Below are the entries; give again exactly the lines from the one mentioning "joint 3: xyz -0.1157" through the one mentioning "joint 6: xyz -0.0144", inclusive.

- Exercise data

◆ ◆ ◆

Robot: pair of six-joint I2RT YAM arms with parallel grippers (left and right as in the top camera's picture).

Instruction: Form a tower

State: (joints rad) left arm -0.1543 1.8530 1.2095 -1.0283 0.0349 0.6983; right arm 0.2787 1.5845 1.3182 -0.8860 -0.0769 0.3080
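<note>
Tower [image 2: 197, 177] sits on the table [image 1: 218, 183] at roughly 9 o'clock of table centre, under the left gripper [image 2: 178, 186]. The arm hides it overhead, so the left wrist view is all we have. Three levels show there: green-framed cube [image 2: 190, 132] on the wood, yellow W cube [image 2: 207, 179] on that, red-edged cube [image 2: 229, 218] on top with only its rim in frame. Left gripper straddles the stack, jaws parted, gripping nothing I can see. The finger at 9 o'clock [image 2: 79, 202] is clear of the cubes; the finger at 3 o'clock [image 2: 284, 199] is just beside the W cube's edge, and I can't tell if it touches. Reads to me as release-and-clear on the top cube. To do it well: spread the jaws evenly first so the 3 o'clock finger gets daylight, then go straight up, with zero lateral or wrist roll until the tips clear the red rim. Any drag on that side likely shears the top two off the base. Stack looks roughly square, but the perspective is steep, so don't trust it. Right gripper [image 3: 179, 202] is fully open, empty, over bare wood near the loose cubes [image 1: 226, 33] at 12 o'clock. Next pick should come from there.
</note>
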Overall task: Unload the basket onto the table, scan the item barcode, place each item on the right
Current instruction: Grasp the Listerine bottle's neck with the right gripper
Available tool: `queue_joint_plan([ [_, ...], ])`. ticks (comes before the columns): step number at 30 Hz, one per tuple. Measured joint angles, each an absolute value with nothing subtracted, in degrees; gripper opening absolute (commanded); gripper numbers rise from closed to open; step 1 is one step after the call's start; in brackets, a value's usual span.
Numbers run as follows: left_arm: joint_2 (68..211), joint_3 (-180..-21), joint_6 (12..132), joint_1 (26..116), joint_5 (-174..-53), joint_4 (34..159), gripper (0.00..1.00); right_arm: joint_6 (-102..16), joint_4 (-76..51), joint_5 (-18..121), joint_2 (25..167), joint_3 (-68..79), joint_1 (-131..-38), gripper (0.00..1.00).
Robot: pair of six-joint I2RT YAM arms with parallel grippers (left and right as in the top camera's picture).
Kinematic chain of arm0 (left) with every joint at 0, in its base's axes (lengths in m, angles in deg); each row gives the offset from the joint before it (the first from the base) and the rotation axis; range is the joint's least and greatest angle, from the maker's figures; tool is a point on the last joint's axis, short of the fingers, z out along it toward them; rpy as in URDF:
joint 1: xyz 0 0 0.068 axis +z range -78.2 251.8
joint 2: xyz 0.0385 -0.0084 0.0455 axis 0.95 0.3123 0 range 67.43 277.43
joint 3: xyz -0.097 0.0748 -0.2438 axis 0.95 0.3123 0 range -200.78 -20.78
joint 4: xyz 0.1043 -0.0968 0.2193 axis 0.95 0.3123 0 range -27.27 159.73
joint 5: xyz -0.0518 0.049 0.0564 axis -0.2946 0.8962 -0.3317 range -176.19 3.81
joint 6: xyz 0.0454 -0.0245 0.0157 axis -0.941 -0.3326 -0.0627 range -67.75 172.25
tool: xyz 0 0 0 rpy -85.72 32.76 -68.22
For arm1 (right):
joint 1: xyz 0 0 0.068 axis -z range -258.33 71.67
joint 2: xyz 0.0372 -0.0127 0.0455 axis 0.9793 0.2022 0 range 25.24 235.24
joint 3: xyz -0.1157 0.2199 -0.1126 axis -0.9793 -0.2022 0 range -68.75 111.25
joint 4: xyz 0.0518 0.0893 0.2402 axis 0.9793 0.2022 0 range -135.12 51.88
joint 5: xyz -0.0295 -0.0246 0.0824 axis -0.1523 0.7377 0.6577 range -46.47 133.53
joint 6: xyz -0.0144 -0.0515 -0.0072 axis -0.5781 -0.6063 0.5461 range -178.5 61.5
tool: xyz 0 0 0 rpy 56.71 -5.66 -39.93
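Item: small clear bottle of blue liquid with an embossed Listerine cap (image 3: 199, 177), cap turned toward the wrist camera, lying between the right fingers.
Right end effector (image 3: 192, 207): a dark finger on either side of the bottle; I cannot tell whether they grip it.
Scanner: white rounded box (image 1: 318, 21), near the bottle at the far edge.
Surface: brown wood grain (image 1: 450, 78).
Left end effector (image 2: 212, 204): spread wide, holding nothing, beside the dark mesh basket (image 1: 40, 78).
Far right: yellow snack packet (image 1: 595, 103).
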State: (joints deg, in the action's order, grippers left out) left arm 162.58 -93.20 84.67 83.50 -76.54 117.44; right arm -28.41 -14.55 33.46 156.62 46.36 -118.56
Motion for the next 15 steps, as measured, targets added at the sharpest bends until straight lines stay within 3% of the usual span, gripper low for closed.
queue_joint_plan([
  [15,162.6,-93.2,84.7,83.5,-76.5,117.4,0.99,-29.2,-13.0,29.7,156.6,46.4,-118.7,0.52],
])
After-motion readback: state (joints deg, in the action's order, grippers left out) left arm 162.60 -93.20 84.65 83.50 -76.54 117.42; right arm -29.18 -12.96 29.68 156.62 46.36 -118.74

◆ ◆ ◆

- Solved exercise
joint 3: xyz -0.1157 0.2199 -0.1126 axis -0.9793 -0.2022 0 range -68.75 111.25
joint 4: xyz 0.0518 0.0893 0.2402 axis 0.9793 0.2022 0 range -135.12 51.88
joint 5: xyz -0.0295 -0.0246 0.0824 axis -0.1523 0.7377 0.6577 range -46.47 133.53
joint 6: xyz -0.0144 -0.0515 -0.0072 axis -0.5781 -0.6063 0.5461 range -178.5 61.5

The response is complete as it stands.